THE PROBLEM: Would you write out all of the data exactly as it appears below?

DATA BLOCK:
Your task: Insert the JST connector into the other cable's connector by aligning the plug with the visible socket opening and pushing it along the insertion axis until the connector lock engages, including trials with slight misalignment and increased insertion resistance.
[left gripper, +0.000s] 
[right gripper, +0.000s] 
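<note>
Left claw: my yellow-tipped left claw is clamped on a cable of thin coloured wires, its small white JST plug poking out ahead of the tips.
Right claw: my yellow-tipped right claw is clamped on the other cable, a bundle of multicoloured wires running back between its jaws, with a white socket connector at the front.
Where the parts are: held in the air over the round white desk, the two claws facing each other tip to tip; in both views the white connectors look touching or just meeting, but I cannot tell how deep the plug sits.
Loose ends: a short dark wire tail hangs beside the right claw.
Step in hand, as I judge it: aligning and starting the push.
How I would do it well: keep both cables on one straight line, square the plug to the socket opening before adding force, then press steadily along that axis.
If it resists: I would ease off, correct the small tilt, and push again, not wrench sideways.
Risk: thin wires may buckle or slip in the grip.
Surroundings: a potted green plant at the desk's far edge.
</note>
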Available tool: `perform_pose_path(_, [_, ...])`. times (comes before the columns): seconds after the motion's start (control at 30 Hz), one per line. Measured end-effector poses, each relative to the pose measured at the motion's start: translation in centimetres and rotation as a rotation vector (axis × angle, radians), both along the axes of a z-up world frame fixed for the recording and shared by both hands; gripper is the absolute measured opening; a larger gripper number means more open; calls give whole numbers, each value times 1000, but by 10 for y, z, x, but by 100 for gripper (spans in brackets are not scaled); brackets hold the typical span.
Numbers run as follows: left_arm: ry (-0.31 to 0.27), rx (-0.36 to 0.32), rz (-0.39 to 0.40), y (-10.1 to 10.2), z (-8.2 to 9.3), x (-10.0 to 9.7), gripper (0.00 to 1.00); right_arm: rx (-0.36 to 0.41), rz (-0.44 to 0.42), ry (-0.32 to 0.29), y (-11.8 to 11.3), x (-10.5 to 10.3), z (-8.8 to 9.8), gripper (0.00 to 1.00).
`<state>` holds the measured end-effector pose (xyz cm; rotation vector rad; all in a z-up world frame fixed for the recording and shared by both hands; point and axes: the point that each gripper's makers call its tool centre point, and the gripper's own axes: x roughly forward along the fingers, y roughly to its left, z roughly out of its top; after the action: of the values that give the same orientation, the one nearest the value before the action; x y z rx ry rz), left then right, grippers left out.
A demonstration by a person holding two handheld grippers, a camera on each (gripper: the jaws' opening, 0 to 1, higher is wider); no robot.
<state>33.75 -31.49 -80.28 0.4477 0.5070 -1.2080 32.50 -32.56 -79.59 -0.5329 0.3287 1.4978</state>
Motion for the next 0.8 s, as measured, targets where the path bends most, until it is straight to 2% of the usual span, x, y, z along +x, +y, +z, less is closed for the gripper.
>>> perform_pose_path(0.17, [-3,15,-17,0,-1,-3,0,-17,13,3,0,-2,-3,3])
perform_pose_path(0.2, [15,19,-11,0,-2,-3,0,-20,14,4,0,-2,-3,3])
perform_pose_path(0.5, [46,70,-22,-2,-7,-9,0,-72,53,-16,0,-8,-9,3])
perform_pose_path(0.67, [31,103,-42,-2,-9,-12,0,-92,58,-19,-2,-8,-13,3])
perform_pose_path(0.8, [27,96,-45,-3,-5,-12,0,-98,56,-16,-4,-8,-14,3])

SOLUTION TO THE PROBLEM:
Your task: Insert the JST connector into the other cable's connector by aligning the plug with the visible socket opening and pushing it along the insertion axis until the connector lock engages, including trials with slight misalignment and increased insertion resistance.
[left gripper, +0.000s] 
[right gripper, +0.000s] 
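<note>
Left claw: my yellow-tipped left claw is clamped on a cable of thin coloured wires, its small white JST plug poking out ahead of the tips.
Right claw: my yellow-tipped right claw is clamped on the other cable, a bundle of multicoloured wires running back between its jaws, with a white socket connector at the front.
Where the parts are: held in the air over the round white desk, the two claws facing each other tip to tip; in both views the white connectors look touching or just meeting, but I cannot tell how deep the plug sits.
Loose ends: a short dark wire tail hangs beside the right claw.
Step in hand, as I judge it: aligning and starting the push.
How I would do it well: keep both cables on one straight line, square the plug to the socket opening before adding force, then press steadily along that axis.
If it resists: I would ease off, correct the small tilt, and push again, not wrench sideways.
Risk: thin wires may buckle or slip in the grip.
Surroundings: a potted green plant at the desk's far edge.
</note>
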Available tool: `perform_pose_path(_, [_, ...])`. times (comes before the columns): seconds after the motion's start (control at 30 Hz), one per line. Measured end-effector poses, each relative to the pose measured at the motion's start: translation in centimetres and rotation as a rotation vector (axis × angle, radians), both along the axes of a z-up world frame fixed for the recording and shared by both hands; gripper is the absolute measured opening; a larger gripper number means more open; calls give whole numbers, each value times 1000, but by 10 for y, z, x, but by 100 for gripper (spans in brackets are not scaled); brackets hold the typical span.
Numbers run as follows: left_arm: ry (-0.31 to 0.27), rx (-0.36 to 0.32), rz (-0.39 to 0.40), y (-10.1 to 10.2), z (-8.2 to 9.3), x (-10.0 to 9.7), gripper (0.00 to 1.00); right_arm: rx (-0.36 to 0.41), rz (-0.44 to 0.42), ry (-0.32 to 0.29), y (-11.8 to 11.3), x (-10.5 to 10.3), z (-8.8 to 9.8), gripper (0.00 to 1.00).
`<state>` holds the measured end-effector pose (xyz cm; rotation vector rad; all in a z-up world frame fixed for the recording and shared by both hands; point and axes: the point that each gripper's makers call its tool centre point, and the gripper's own axes: x roughly forward along the fingers, y roughly to its left, z roughly out of its top; after the action: of the values that give the same orientation, the one nearest the value before the action; x y z rx ry rz), left then right, grippers left out.
A demonstration by a person holding two handheld grippers, a camera on each (gripper: the jaws' opening, 0 to 1, higher is wider); no robot.
<state>33.75 -31.49 -80.28 0.4477 0.5070 -1.2080 32.50 -32.56 -79.59 -0.5329 0.3287 1.4978</state>
Motion for the next 0.8 s, as measured, targets where the path bends most, until it is straight to 2% of the usual span, x, y, z along +x, +y, +z, less is closed for the gripper.
>>> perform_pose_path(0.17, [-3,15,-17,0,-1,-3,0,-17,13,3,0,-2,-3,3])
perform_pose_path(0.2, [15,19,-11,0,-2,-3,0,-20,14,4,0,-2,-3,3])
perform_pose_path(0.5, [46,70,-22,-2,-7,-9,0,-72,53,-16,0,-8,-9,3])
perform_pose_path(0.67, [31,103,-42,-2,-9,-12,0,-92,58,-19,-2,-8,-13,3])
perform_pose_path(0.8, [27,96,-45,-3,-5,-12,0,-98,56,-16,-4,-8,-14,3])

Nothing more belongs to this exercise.